_Materials provided_.
────────
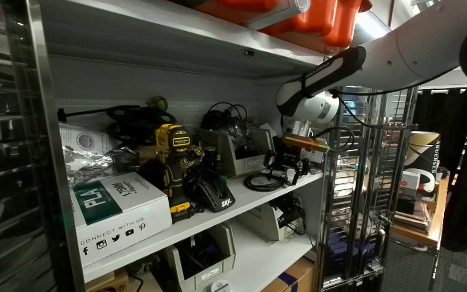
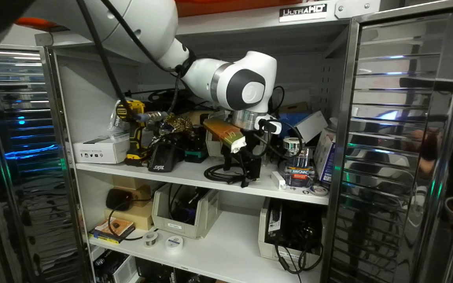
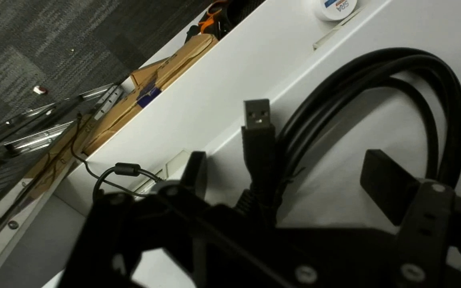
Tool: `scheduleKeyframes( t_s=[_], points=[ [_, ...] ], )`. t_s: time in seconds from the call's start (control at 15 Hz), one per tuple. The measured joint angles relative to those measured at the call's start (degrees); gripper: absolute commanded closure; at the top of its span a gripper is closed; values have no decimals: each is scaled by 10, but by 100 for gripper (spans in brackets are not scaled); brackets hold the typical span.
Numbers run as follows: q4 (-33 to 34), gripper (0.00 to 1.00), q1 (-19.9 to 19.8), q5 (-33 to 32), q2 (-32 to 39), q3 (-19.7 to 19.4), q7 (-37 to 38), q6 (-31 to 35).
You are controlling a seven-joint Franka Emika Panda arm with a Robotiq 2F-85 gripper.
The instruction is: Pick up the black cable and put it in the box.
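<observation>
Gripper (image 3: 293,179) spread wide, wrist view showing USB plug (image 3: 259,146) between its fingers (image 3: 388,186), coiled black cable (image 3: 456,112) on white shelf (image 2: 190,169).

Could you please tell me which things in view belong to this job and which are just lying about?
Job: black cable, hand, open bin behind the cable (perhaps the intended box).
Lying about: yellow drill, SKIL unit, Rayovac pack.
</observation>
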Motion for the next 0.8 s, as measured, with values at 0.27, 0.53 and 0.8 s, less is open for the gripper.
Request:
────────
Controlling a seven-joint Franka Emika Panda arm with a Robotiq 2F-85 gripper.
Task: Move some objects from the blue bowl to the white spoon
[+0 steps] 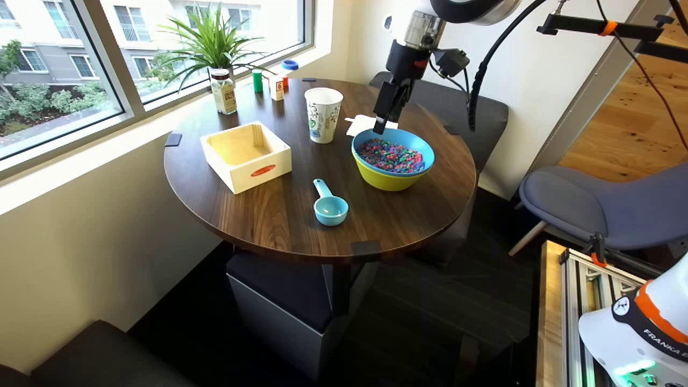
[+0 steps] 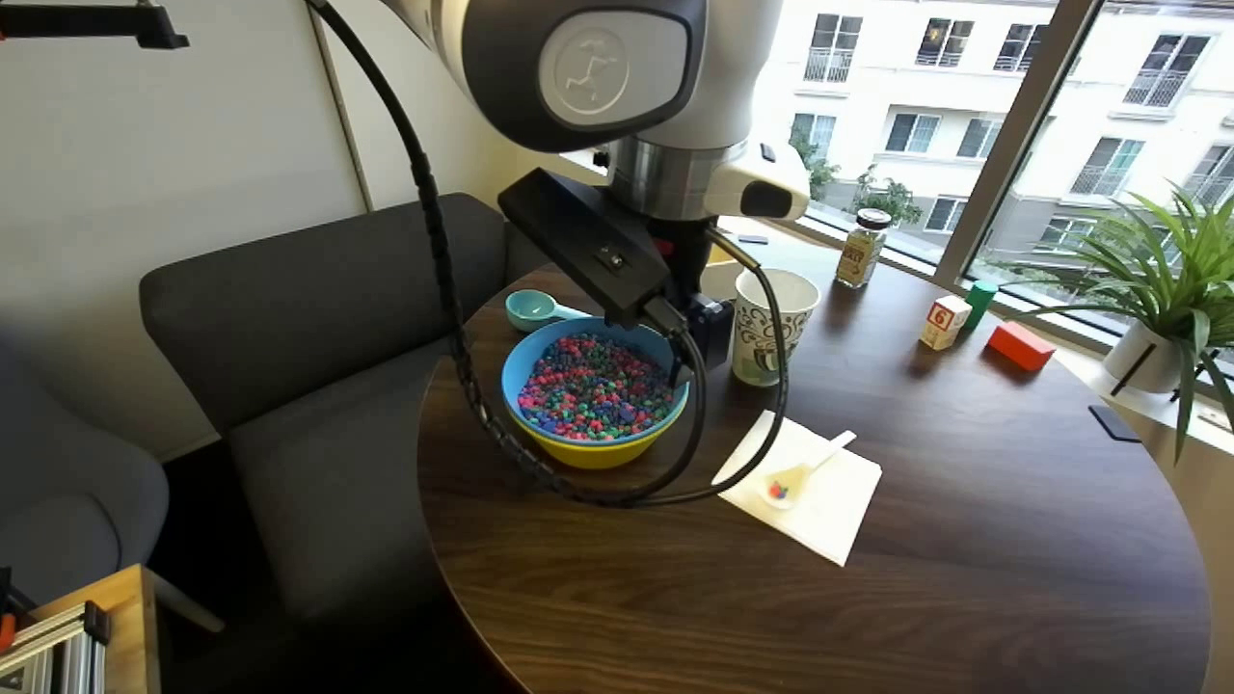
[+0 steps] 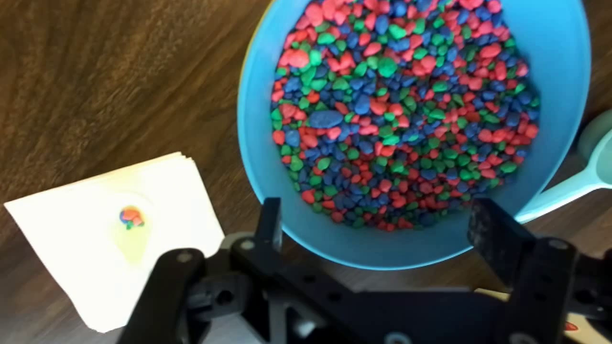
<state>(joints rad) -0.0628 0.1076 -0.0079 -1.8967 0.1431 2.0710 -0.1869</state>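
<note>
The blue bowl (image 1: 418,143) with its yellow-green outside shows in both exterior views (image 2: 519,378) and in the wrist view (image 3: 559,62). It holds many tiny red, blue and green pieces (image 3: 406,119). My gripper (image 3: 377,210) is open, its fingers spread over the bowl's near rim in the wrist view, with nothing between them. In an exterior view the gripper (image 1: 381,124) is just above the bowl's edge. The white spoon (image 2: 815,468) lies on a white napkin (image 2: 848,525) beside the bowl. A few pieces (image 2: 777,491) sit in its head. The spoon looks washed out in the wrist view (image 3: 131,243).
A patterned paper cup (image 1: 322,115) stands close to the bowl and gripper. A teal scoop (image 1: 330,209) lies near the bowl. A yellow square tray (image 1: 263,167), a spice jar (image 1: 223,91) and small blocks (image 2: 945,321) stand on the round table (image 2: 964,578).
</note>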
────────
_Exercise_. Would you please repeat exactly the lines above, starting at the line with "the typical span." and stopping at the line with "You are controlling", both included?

_Exercise response_.
Tool: `scheduleKeyframes( t_s=[_], points=[ [_, ...] ], )`. t_s: time in seconds from the call's start (control at 15 Hz), one per tuple. The measured joint angles relative to those measured at the call's start (degrees); gripper: absolute commanded closure; at the top of its span a gripper is closed; values have no decimals: each is scaled by 10, but by 100 for gripper (spans in brackets are not scaled); brackets hold the typical span.
Numbers run as follows: q4 (-33 to 34), gripper (0.00 to 1.00), q1 (-19.9 to 19.8), q5 (-33 to 32), q2 (-32 to 39), q3 (-19.7 to 19.4), q7 (-37 to 38), q6 (-31 to 35).
You are controlling a seven-joint Franka Emika Panda arm with a Robotiq 2F-85 gripper.

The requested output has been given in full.